In full and without alteration, write out the data below.

[[ Raw data, beginning ]]

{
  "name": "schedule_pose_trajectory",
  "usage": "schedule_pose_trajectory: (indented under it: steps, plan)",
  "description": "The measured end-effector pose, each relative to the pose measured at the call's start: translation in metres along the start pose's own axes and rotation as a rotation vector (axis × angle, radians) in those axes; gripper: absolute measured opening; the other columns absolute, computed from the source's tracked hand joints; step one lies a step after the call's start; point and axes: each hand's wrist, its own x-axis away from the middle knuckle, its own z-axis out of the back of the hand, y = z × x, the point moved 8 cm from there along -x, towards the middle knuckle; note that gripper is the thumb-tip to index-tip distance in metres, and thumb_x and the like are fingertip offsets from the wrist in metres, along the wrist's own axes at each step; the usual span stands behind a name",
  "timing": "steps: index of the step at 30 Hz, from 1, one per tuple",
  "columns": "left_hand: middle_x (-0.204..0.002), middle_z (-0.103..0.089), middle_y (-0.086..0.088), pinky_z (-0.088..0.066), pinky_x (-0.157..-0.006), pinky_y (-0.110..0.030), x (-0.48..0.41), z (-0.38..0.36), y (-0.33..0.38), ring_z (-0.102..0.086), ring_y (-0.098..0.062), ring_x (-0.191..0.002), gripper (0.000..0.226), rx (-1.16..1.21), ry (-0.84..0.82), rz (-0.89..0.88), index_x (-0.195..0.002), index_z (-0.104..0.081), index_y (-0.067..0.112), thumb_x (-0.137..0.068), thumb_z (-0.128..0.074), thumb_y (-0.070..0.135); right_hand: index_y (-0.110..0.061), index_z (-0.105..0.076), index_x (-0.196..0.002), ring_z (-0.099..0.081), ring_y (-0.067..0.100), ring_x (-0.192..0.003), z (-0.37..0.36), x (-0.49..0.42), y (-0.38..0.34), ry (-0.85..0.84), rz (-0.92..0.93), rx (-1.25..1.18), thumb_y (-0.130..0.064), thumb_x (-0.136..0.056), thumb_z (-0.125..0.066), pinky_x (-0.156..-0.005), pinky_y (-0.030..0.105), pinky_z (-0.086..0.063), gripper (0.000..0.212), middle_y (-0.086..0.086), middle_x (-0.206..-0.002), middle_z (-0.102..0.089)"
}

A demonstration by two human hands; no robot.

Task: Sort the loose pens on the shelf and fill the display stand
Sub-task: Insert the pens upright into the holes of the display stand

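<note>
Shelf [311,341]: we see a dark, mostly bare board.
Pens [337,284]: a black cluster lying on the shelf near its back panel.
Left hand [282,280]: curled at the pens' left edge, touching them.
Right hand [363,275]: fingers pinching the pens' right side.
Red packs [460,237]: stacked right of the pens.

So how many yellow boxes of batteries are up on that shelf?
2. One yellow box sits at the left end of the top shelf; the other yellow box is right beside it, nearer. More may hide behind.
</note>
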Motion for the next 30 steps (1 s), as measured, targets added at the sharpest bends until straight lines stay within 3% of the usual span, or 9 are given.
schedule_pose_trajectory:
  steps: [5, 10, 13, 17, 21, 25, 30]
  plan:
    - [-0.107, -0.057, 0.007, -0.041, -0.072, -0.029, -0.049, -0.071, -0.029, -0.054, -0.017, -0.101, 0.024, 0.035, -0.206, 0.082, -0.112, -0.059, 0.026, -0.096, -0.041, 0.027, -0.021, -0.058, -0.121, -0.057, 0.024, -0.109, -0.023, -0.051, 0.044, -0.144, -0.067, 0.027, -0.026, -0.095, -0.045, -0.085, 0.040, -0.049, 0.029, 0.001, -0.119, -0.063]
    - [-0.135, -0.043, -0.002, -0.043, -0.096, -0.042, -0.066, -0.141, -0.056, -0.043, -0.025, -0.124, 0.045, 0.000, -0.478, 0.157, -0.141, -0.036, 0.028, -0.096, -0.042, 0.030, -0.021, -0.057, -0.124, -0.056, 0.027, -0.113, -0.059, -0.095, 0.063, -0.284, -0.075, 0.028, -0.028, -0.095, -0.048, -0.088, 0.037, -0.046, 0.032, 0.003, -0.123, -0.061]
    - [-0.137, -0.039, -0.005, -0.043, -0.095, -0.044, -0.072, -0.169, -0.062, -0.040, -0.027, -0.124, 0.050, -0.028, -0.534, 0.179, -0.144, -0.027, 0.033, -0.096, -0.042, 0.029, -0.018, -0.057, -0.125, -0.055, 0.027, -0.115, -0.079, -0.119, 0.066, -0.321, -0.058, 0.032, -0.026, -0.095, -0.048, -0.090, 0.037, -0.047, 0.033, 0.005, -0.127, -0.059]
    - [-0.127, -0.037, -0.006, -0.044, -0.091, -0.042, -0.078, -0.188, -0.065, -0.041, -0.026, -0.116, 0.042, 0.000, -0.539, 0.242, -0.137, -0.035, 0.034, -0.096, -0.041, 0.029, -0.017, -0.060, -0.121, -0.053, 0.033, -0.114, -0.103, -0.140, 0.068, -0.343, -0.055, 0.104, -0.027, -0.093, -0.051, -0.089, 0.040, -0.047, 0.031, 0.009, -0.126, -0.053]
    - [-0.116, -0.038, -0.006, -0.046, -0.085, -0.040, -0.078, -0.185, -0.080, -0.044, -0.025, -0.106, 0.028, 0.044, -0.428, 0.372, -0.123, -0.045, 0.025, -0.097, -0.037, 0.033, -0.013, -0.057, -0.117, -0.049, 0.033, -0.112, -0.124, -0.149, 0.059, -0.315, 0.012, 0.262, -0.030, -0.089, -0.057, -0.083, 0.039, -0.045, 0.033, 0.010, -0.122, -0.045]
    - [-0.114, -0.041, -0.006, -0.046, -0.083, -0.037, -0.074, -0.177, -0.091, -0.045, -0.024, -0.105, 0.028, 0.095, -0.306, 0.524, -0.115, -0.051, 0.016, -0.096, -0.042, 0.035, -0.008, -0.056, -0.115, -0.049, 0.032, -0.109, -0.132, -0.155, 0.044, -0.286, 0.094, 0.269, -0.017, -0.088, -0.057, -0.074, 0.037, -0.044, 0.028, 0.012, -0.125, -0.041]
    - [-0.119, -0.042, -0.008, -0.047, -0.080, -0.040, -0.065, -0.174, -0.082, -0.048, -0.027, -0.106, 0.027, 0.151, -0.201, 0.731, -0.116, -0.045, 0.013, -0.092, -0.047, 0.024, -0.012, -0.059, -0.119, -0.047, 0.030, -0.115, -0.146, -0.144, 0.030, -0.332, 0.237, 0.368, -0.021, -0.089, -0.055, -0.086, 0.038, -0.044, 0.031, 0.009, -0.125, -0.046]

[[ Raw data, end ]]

* **Solution below**
{
  "name": "schedule_pose_trajectory",
  "usage": "schedule_pose_trajectory: (indented under it: steps, plan)",
  "description": "The measured end-effector pose, each relative to the pose measured at the call's start: translation in metres along the start pose's own axes and rotation as a rotation vector (axis × angle, radians) in those axes; gripper: absolute measured opening; the other columns absolute, computed from the source's tracked hand joints; step one lies a step after the call's start; point and axes: each hand's wrist, its own x-axis away from the middle knuckle, its own z-axis out of the back of the hand, y = z × x, the point moved 8 cm from there along -x, towards the middle knuckle; note that gripper is the thumb-tip to index-tip distance in metres, and thumb_x and the like are fingertip offsets from the wrist in metres, along the wrist's own axes at each step; the usual span stands behind a name",
  "timing": "steps: index of the step at 30 Hz, from 1, one per tuple",
  "columns": "left_hand: middle_x (-0.204..0.002), middle_z (-0.103..0.089), middle_y (-0.086..0.088), pinky_z (-0.088..0.066), pinky_x (-0.157..-0.006), pinky_y (-0.110..0.030), x (-0.48..0.41), z (-0.38..0.36), y (-0.33..0.38), ring_z (-0.102..0.086), ring_y (-0.098..0.062), ring_x (-0.191..0.002), gripper (0.000..0.226), rx (-1.16..1.21), ry (-0.84..0.82), rz (-0.89..0.88), index_x (-0.195..0.002), index_z (-0.104..0.081), index_y (-0.067..0.112), thumb_x (-0.137..0.068), thumb_z (-0.128..0.074), thumb_y (-0.070..0.135); right_hand: index_y (-0.110..0.061), index_z (-0.105..0.076), index_x (-0.196..0.002), ring_z (-0.099..0.081), ring_y (-0.067..0.100), ring_x (-0.192..0.003), z (-0.37..0.36), x (-0.49..0.42), y (-0.38..0.34), ry (-0.85..0.84), rz (-0.92..0.93), rx (-1.25..1.18), thumb_y (-0.130..0.064), thumb_x (-0.136..0.056), thumb_z (-0.125..0.066), pinky_x (-0.156..-0.005), pinky_y (-0.030..0.105), pinky_z (-0.086..0.063), gripper (0.000..0.212), middle_y (-0.086..0.086), middle_x (-0.206..-0.002), middle_z (-0.102..0.089)"
}

A demonstration by two human hands; no robot.

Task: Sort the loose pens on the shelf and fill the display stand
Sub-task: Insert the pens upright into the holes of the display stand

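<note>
Shelf [311,341]: we see a dark, mostly bare board.
Pens [337,284]: a black cluster lying on the shelf near its back panel.
Left hand [282,280]: curled at the pens' left edge, touching them.
Right hand [363,275]: fingers pinching the pens' right side.
Red packs [460,237]: stacked right of the pens.

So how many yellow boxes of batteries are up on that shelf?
2. One yellow box sits at the left end of the top shelf; the other yellow box is right beside it, nearer. More may hide behind.
</note>
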Motion for the next 30 steps (1 s), as measured, targets added at the sharpest bends until straight lines stay within 3% of the usual span, or 9 are given.
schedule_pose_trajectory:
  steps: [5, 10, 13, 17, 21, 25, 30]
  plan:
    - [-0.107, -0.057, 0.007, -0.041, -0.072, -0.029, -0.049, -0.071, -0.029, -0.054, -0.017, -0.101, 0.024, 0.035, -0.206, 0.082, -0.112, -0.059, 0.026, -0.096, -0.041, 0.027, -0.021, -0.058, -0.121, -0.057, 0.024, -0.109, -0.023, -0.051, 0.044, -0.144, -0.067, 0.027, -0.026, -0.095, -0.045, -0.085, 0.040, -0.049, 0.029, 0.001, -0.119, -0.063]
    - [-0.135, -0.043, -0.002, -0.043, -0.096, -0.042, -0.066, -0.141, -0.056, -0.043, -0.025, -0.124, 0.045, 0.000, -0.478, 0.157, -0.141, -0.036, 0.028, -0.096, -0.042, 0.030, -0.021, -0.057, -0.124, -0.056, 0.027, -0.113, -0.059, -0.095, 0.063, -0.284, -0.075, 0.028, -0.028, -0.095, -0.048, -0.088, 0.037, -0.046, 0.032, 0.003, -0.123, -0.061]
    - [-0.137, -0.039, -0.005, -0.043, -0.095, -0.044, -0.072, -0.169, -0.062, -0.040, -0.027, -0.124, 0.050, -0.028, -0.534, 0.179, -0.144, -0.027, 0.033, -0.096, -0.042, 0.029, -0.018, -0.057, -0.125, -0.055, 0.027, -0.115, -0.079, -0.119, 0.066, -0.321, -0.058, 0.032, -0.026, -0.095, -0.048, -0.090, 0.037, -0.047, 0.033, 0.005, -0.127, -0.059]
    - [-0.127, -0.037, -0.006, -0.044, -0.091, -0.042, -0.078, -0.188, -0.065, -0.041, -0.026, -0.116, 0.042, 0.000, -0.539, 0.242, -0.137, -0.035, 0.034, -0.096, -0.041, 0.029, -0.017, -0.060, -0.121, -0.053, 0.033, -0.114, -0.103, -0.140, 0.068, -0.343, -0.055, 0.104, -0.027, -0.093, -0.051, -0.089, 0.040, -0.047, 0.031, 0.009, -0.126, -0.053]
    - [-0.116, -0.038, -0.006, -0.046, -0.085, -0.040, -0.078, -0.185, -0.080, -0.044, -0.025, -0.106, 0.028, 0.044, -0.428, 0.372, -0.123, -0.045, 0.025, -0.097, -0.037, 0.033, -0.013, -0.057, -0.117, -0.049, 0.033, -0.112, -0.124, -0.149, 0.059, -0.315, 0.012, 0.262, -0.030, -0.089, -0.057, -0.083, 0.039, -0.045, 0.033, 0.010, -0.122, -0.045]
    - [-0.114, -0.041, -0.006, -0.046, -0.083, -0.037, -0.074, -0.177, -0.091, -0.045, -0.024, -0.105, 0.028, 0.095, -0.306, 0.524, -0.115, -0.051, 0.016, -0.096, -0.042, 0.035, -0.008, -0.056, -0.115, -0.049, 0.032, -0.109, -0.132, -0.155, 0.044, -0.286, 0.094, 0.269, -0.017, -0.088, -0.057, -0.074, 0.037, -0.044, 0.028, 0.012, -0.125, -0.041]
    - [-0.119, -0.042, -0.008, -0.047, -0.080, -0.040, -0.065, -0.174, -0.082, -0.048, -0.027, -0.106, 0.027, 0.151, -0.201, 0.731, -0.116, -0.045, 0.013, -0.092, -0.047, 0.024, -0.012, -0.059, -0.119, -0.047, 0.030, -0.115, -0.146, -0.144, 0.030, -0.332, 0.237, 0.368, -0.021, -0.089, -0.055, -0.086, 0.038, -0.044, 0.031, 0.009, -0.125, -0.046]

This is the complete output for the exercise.